LizardLens: A Two-Stage Deep Learning Pipeline for Detecting and Classifying Similar Species in Visually Complex Environments bioRxivpreprint
dlvr.it
Community science platforms like iNaturalist generate unprecedented volumes of biodiversity data, but their scientific utility depends critically on accurate species identification; a persistent challenge when contributors often lack taxonomic expertise. We developed LizardLens, a two-stage machine learning pipeline that decouples object detection from species classification to enable fine-grained identification of morphologically similar organisms in visually complex field photographs. Using 10,000 verified iNaturalist images of five Anolis lizard species in Florida, we trained specialized YOLO-based detection and Swin Transformer classification models and compared performance against state-of-the-art single-stage architectures. Our two-stage pipeline achieved 83.0% Top-1 accuracy and a macro-averaged F1-score of 89.0%, indicating strong precision-recall performance across species and outperforming single-stage YOLOv8 and YOLOv12 models across all evaluation metrics for all species, with relative improvements ranging from 10.5% to 13.2%. Gradient-weighted Class Activation Mapping (Grad-CAM) indicated that the models predictions were consistently associated with regions corresponding to diagnostic morphological (e.g., head shape, feet, and limb lengths) and pattern features (e.g., ocular rings and body patterning), providing evidence that LizardLens leverages biologically relevant visual cues consistent with those used by expert taxonomists.
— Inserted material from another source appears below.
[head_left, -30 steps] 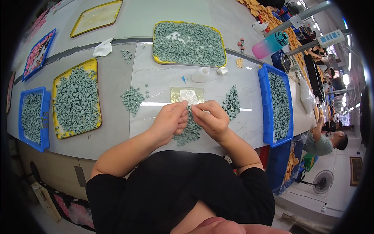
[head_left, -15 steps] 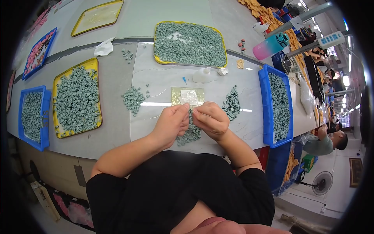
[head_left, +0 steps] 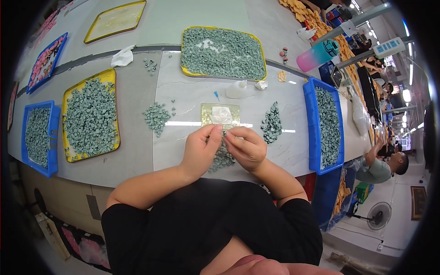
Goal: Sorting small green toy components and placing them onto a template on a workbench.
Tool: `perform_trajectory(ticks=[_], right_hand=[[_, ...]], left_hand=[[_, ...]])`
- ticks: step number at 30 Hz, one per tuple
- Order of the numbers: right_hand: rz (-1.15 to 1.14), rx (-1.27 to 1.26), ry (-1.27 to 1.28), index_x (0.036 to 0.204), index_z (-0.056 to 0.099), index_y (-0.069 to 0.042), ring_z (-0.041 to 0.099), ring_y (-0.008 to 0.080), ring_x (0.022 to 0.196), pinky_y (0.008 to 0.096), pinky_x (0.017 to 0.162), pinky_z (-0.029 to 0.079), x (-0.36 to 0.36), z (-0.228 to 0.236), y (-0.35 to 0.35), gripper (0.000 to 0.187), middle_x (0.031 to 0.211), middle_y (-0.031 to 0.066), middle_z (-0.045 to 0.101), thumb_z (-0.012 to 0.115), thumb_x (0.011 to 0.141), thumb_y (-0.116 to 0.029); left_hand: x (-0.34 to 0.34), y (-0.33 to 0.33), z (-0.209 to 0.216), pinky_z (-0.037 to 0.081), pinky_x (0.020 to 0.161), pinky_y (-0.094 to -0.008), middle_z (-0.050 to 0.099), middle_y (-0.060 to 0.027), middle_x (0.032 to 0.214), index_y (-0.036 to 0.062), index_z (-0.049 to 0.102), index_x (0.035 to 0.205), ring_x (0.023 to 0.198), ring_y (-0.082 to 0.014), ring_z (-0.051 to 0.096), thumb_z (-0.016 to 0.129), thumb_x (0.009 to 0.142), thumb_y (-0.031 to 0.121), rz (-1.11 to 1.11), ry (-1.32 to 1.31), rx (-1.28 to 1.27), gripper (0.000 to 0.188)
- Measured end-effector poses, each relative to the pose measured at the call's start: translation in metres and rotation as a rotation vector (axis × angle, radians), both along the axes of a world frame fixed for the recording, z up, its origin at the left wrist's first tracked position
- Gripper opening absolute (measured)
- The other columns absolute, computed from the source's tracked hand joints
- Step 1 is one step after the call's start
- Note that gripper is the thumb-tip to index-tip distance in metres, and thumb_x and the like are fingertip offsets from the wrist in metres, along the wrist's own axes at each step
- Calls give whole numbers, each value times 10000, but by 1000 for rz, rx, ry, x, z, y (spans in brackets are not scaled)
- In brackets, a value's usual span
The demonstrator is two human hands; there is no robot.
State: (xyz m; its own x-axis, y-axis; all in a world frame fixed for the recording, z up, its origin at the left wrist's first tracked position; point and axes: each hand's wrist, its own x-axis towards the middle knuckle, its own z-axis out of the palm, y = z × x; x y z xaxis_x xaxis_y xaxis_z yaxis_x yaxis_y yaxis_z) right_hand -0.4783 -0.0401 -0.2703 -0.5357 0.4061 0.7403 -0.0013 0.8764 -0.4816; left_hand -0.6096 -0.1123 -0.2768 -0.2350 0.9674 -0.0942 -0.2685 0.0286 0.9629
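Hands meet at the middle of the frame over a small heap of grey-green pieces (head_left: pixel 222 158) on the pale surface (head_left: pixel 183 96). The left hand (head_left: pixel 200 149) has its fingers curled, thumb and forefinger pinched together at a tiny piece; the right hand (head_left: pixel 246 146) is curled the same way, fingertips touching the left's. What exactly sits between the fingertips is too small to tell. Just above them lies a square yellowish pad (head_left: pixel 221 115). Further heaps lie left (head_left: pixel 156 117) and right (head_left: pixel 272 123) of centre. A yellow tray (head_left: pixel 111 75) of pieces sits at the left, a blue bin (head_left: pixel 309 119) at the right.
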Motion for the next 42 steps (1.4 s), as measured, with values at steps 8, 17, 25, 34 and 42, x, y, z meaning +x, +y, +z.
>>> perform_trajectory(ticks=[8, 17, 25, 34, 42], right_hand=[[-3, -41, 24, 884, 630, 60, 594, 218, 700, 279, 594, 482, -2, -2, 0, 260, 828, 127, 610, 691, 633, 92], [-33, 70, 73, 831, 606, 72, 571, 238, 667, 301, 569, 461, -5, -3, -2, 233, 800, 131, 594, 707, 621, 76], [-83, -493, -440, 924, 651, -32, 616, 182, 694, 254, 616, 482, 31, 26, 34, 188, 832, 90, 634, 633, 744, 20], [-357, -256, -976, 888, 620, 0, 575, 323, 807, 357, 738, 461, 75, 16, 61, 147, 850, 157, 607, 579, 750, -28], [-381, -288, -912, 888, 574, -2, 567, 273, 782, 337, 705, 467, 67, 2, 52, 156, 837, 145, 555, 579, 733, -11]], left_hand=[[0, 0, 2, 341, 490, -243, 439, -29, 566, -26, 512, 731, 566, -57, 362, 484, 928, 207, 30, 81, 23, 306], [1, 3, 3, 349, 468, -287, 455, -115, 545, -22, 495, 709, 500, -128, 390, 491, 918, 194, 81, 301, 95, 300], [-8, 11, 3, 382, 509, -380, 502, -186, 576, -25, 518, 700, 510, -317, 470, 468, 912, 254, -84, 452, -77, 354], [-17, 8, -8, 346, 477, -278, 436, -8, 581, 14, 477, 721, 541, -102, 394, 414, 943, 295, -353, 391, -153, 364], [-31, 12, 20, 244, 439, -184, 396, 20, 695, 53, 502, 862, 546, -52, 326, 398, 900, 135, -252, -366, -308, 137]])
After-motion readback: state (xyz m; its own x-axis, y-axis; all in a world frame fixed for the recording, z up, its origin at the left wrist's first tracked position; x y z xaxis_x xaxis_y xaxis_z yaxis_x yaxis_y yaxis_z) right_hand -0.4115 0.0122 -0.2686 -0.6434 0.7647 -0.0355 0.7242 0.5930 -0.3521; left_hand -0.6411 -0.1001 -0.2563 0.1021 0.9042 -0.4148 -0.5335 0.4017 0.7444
Error analysis identified partial occlusion and multiple proximate individuals as primary sources of missed detections, while spurious detections of lizard-like environmental features (e.g., sticks, bark) represented the dominant false positive error mode. We deployed LizardLens as an accessible web application featuring interactive bounding box correction, ranked species predictions with confidence scores, directly supporting the Lizards on the Loose middle school community science initiative. By combining technical advances in fine-grained visual classification with user-centered design, LizardLens demonstrates how machine learning can simultaneously enhance data quality for biodiversity monitoring and provide authentic scientific experiences for student participants. Our approach is generalizable to other small-bodied organisms in complex habitats and provides a framework for translating computer vision advances into practical tools for community science and conservation.